PROPOSAL FOR PAROLE SELECTION AUTOMATION

Over the past 35 years, the parole board members have had their job increase from 5,000 prisoners to 25,000 prisoners. Obviously their job has become impossible for them to perform effectively. Some type of automation is in order to manage the horde of prisoners and mountains of information that they are entrusted to evaluate.         In this vein, I propose that modern data management techniques be employed to change the information into data that is then statistically analyzed to indicate the best prospects for parole. Consider the following scenario:

An offender is caught. Police record his tattoos. While in prison or out, the offender temporarily thwarts the police by getting bigger tattoos to cover up the recorded tattoos. This cycle repeats itself every time the police record the offender's tattoos.

Tattoos tend to get larger as a function of the offender's commitment to resist change, defy prison programs and return to a life of crime. Such behavior allows us to create indices of the individual's total square centimeters of tattoos and subsequent growth to assign a number and quantity to represent his commitment to criminal and immoral activity. These two statistics can provide a partial parole score, saving parole board members time, effort and money. Such numbers can be easily generated through more effective use of the electronic camera system used today at the Lexington Assessment and Reception Center (LARC). Prisoner's bodies would be photographed, a simple software program would calculate the total area of tattoos and the percent of increase from the previous time that he was captured and sentenced, if any. Pattern recognition subprograms would automatically detect drug icons, swastikas, gang affiliations and thus their underlying philosophies and cultural affectations, to provide ethnic, egocentric and motivational indices for each individual. These various data points would then be automatically added to his electronic profile.

An offender's electronic profile would consist of an aggregate of many offender attributes and their change over his lifetime. He already provides a fairly accurate and modern assessment of his educational accomplishments. This information would also be easy to turn into a function of how much of an offender's useful knowledge and skill base has increased over time. Knowing.this quantity and how much it has increased provides a mathematical representation of his commitment to learning salable skills and using them in the marketplace.

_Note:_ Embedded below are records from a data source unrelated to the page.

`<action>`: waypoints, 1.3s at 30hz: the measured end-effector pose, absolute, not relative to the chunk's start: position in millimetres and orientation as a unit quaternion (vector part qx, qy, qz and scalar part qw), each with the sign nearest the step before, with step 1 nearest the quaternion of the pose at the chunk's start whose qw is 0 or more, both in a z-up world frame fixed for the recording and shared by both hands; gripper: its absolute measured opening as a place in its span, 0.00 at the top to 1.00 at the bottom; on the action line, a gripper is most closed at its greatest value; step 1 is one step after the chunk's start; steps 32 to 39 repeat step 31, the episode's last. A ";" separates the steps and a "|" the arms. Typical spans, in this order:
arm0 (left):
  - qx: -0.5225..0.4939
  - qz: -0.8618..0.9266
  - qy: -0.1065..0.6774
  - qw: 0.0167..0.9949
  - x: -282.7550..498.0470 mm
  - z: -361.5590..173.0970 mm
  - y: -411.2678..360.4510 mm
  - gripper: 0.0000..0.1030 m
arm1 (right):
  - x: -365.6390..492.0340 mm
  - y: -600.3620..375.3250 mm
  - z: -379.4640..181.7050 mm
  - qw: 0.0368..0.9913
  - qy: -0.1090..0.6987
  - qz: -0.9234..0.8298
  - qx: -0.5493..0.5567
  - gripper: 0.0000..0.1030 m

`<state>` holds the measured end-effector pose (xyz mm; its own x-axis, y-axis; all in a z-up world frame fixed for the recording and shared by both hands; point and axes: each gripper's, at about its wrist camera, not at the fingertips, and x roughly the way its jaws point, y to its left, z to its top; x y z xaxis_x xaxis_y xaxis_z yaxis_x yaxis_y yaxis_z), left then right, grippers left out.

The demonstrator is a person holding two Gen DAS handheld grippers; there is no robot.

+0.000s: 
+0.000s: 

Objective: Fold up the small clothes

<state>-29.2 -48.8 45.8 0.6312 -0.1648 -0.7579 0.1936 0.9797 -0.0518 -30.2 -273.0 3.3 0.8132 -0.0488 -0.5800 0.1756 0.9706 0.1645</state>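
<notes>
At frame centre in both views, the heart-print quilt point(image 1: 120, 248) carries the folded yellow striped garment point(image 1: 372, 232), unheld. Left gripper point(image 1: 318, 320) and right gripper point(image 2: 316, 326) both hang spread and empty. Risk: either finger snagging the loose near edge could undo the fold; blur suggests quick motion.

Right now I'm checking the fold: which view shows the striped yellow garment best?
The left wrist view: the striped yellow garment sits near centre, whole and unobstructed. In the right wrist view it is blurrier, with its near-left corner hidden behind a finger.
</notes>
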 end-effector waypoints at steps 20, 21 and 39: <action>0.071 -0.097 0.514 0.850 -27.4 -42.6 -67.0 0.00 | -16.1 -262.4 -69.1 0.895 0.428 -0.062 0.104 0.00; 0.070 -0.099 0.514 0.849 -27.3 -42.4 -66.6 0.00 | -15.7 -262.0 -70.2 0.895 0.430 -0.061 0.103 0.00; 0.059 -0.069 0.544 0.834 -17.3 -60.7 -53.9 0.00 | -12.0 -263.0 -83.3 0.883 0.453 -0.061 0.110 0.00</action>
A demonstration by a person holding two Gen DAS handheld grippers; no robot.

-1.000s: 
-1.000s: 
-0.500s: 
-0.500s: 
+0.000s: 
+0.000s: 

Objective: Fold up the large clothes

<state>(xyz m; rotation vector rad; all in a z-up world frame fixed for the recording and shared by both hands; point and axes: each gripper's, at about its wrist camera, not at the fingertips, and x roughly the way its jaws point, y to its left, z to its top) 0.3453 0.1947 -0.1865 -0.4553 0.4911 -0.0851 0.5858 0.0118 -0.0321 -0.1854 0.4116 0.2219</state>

Another index would be the number of times the offender has had to have prison personnel act to help him flee his prison debts, such as those for drug abuse, gambling, cell theft, etc. The function of prison separation orders would be factored in as well. When an offender exhibits black eyes, sexual perversion or other immoral activity, these would be summed to indicate another score in the multifunction aggregate.

Many other numerically weighted functions can be made of other relevant offender attributes, many of which are already collected and underutilized, such as age, family connections and support, children/responsibilities, work history, health of lifestyle, religious affiliation/ church attendance, income/earnings, personality and ethics assessments, geographical location, number of failed paroles/probations or other assessments, and many more. The more functions put in the indices, the more rapid and accurate the parole aggregate score.

Such a tool would be easy to devise and not difficult or overly costly to implement. Such a software system, if devised by a coalition of Oklahoma offenders such as myself, could be owned by the State and licensed at a profit to other states, with a continuing service upgrade contract that would cost virtually nothing, yet provide quarterly profits, perhaps in perpetuity, with the right management.

The primary parts of this system already exist in the form of a parts list and flow charts.     It is a simple exercise in computer programming. Building it would take minimal effort and time. Operation and debugging would be occurring long before any competing system could arise. Independent entrepreneurship in this area is nonexistent because no one realizes there is a need for such a system except the captives and the persons who work in this area. Market share would be 100% for a very long time if startup begins now.

I hope you can see the utility of this and quickly choose to become the primary beneficiary.